— TRY IT —
In the copy of the lines below, leave out pictures and print everything else exactly.

— GIVEN INFORMATION —
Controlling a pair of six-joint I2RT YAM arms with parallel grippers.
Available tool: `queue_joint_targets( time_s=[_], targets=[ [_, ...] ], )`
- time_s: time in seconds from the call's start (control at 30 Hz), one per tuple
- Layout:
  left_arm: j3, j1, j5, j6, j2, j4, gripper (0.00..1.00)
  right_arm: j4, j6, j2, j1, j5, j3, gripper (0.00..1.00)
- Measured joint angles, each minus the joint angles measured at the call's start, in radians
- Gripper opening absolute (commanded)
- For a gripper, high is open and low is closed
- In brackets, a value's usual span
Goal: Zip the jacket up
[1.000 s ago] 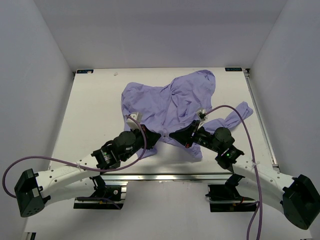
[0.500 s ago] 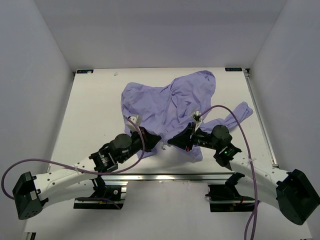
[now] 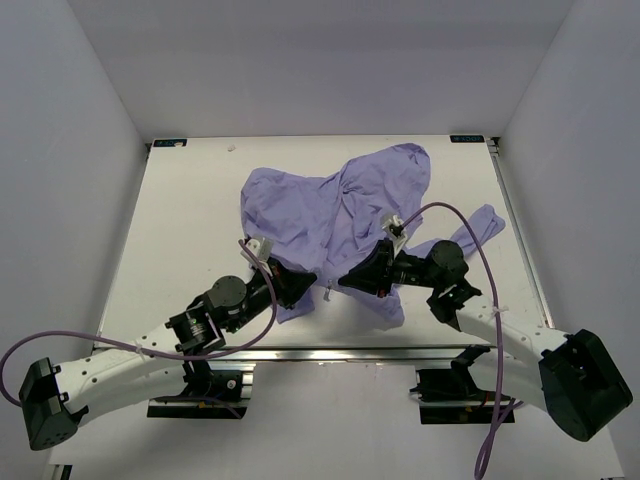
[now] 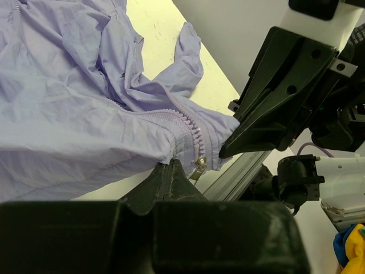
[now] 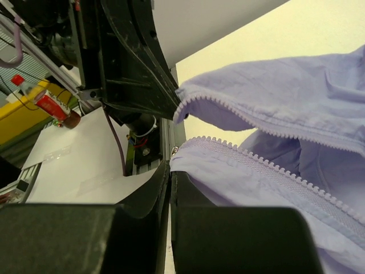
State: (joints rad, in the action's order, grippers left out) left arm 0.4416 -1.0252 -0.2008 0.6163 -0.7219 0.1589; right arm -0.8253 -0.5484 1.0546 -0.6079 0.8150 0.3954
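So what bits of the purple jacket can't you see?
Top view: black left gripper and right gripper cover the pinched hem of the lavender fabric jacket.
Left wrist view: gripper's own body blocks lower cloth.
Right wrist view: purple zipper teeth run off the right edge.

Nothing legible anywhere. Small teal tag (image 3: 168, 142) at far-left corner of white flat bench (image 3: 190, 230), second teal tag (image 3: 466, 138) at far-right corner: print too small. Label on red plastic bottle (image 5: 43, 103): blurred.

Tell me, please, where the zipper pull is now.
Left wrist view: the zipper pull dangles at the jacket's hem, between the left gripper and right gripper.
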Motion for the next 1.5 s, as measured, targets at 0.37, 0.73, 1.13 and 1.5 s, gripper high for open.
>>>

— YOUR RESPONSE —
Controlling a pair of six-joint I2RT YAM arms with parallel grippers.
Available tool: `queue_joint_targets( time_s=[_], targets=[ [_, ...] ], )`
- time_s: time in seconds from the call's start (control at 30 Hz), one per tuple
- Layout:
  left_arm: j3, j1, j5, j6, j2, j4, gripper (0.00..1.00)
  right_arm: j4, j6, j2, j1, j5, j3, gripper (0.00..1.00)
- Measured joint angles, each minus the joint angles measured at the call's start, in radians
- Gripper opening absolute (commanded)
- For a gripper, high is open and low is closed
- In brackets, a value's usual span
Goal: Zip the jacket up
[1.000 s ago] 
[0.500 s ago] 
[now] 
[now] 
[now] 
State: (joints rad, in the action's order, grippers left out) left arm 0.4416 -1.0252 -0.2008 0.6163 -0.7219 0.1589; right arm -0.8253 -0.5484 1.0546 -0.6079 0.8150 0.3954
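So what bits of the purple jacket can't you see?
Top view: black left gripper and right gripper cover the pinched hem of the lavender fabric jacket.
Left wrist view: gripper's own body blocks lower cloth.
Right wrist view: purple zipper teeth run off the right edge.

Nothing legible anywhere. Small teal tag (image 3: 168, 142) at far-left corner of white flat bench (image 3: 190, 230), second teal tag (image 3: 466, 138) at far-right corner: print too small. Label on red plastic bottle (image 5: 43, 103): blurred.

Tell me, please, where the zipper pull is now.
Left wrist view: the zipper pull dangles at the jacket's hem, between the left gripper and right gripper.
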Motion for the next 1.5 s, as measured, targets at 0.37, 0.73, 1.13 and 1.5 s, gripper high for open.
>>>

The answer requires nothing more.